5 THINGS YOU SHOULD DO BEFORE LAUNCHING YOUR FASHION BRAND
Everyone I know wants to launch a fashion brand in some shape, form or capacity. While some have couture dreams, others have access to a screen printer and want to develop minimalist basics for everyday wear. The creativity of fashion designers is what they’re often celebrated for but it is widely known that most are less interested in the “business side of fashion” or the not so “glamorous side.” Over the past decade, I’ve spent my career working across international luxury and premium fashion brands with a minimum of 4 major product launches each year. These launches serve as a small re-set for the company because you’re only known and lauded for your most recent release. I’ve noticed there are 5 main components that led to a successful launch. These 5 elements can be help you cover the basics when launching your brand:
1. Create a 360 Plan: 360 refers to considering every touch point in the business. How can you maximize your assets? For example, if you’re a small business, this is particularly important because your resources are limited and you want them to work for you in the most efficient way. If you’re creating a creative campaign for your product, can those photos/videos be utilized for email marketing, your e-commerce shopping page and/or social media? Consistency and frequency are two simple keys to effective branding.
2. Ensure market-centric pricing: This goes beyond the point of ensuring you have strong margins to maximize your profit. Knowing the market in which your brand will live means knowing how your product will be perceived. Customers often assess the price-to-value ratio during the purchasing decision phase. They would ask, “is this worth the price?” or “x brand has the same kind of product for less.” A quick and easy way to do this is to search online for brand adjacencies and see how their products are priced. Are you priced above, below, or just right? Proper pricing not only helps you drive sales but also ensures you don’t miss out on margin.
3. Choose and highlight hero products: Within each launch there is a product that will be the focus product. This product is often heralded as one that will gain the most attention and/or will sell the most. Plan your inventory accordingly. A good way to determine that hero product is by creating a social campaign prior to your official launch. Look at which product gets the most engagement (likes and comments). When you show the product to your close knit community, where do people gravitate towards the most? Where did you invest the most in inventory? All of these questions can let you know which product to push to the front. This can also help you determine which product could be a carryover or core product for future seasons.
4. Complete a PR Scan: Many brands have been caught in the crossfire of a media mishap due to improper or lack of market research. Is your brand and product vetted properly? If they’re aligned with a specific culture to which you do not belong, is it appropriately celebrated versus appropriated? Are the models and/or images reflective of values that the company wants to represent and will not offend others? Have you Googled the product name or brand name to ensure it isn’t associated with something already within popular culture? It’s often quoted that any press is good press, but in the age of cancel culture, that has proven to be irrelevant.

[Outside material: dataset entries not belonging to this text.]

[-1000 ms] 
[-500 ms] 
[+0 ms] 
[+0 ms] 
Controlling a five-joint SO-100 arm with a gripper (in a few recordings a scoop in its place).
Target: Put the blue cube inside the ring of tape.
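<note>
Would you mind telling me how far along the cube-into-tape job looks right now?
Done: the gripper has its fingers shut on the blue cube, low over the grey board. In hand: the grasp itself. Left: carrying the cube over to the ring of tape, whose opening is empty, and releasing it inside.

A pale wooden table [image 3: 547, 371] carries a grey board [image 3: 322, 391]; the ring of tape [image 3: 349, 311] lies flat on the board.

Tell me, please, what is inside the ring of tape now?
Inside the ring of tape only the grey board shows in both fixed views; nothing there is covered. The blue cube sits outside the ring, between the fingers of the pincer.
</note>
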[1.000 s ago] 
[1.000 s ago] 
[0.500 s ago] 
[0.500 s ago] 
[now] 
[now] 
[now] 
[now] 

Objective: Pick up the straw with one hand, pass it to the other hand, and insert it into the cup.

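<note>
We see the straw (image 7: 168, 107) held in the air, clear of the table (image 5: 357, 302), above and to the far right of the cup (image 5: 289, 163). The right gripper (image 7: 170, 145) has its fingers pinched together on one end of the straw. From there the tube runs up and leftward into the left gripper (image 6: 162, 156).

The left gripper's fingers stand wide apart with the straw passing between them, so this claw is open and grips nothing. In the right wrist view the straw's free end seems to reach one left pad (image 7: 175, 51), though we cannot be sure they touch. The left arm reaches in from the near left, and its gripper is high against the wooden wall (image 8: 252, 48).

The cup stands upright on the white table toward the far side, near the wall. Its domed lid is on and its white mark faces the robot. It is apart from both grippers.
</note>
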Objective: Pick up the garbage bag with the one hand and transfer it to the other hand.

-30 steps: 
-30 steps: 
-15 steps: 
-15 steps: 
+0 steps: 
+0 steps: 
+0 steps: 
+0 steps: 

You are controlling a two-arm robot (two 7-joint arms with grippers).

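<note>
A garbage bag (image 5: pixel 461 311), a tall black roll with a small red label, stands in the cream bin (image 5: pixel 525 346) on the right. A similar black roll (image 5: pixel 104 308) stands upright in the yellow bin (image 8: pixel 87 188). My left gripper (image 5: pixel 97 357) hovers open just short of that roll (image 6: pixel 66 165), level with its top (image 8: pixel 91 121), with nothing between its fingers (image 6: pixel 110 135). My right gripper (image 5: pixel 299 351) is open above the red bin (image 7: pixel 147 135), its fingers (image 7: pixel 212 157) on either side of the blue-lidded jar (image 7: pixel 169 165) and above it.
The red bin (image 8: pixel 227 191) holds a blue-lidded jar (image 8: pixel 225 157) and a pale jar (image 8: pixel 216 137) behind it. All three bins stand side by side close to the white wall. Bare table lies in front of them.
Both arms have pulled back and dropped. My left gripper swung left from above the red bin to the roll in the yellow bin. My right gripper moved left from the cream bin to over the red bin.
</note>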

5. Identify your KPIs and create a sales reporting system: KPIs refer to key performance indicators. These represent how you measure success or failure. Sometimes those KPIs are qualitative and other times they are quantitative. It’s up to you to decide how to measure success. Once they’ve been identified, make sure you have a proper reporting system to measure those results and one of the most important is sales reporting. One of my mentors once told me, “reports tell half of the story.” Many brands underestimate the importance of sales reporting and analysis. You can and will receive a lot of word of mouth feedback (in a physical space and a digital one); however, numbers do not lie. Both work together in a perfect matrimony. If you’re not strong with numbers or Excel, make sure you have a partner who is and can support you in keeping an accurate account of sales reporting but also extrapolate insights from it that can turn into strategy. At a minimum, you want to make sure you can look at sell-through rate, inventory on hand, inventory turn rate, sales volume on a daily, weekly, monthly, and annual basis, and a breakdown by size (if applicable).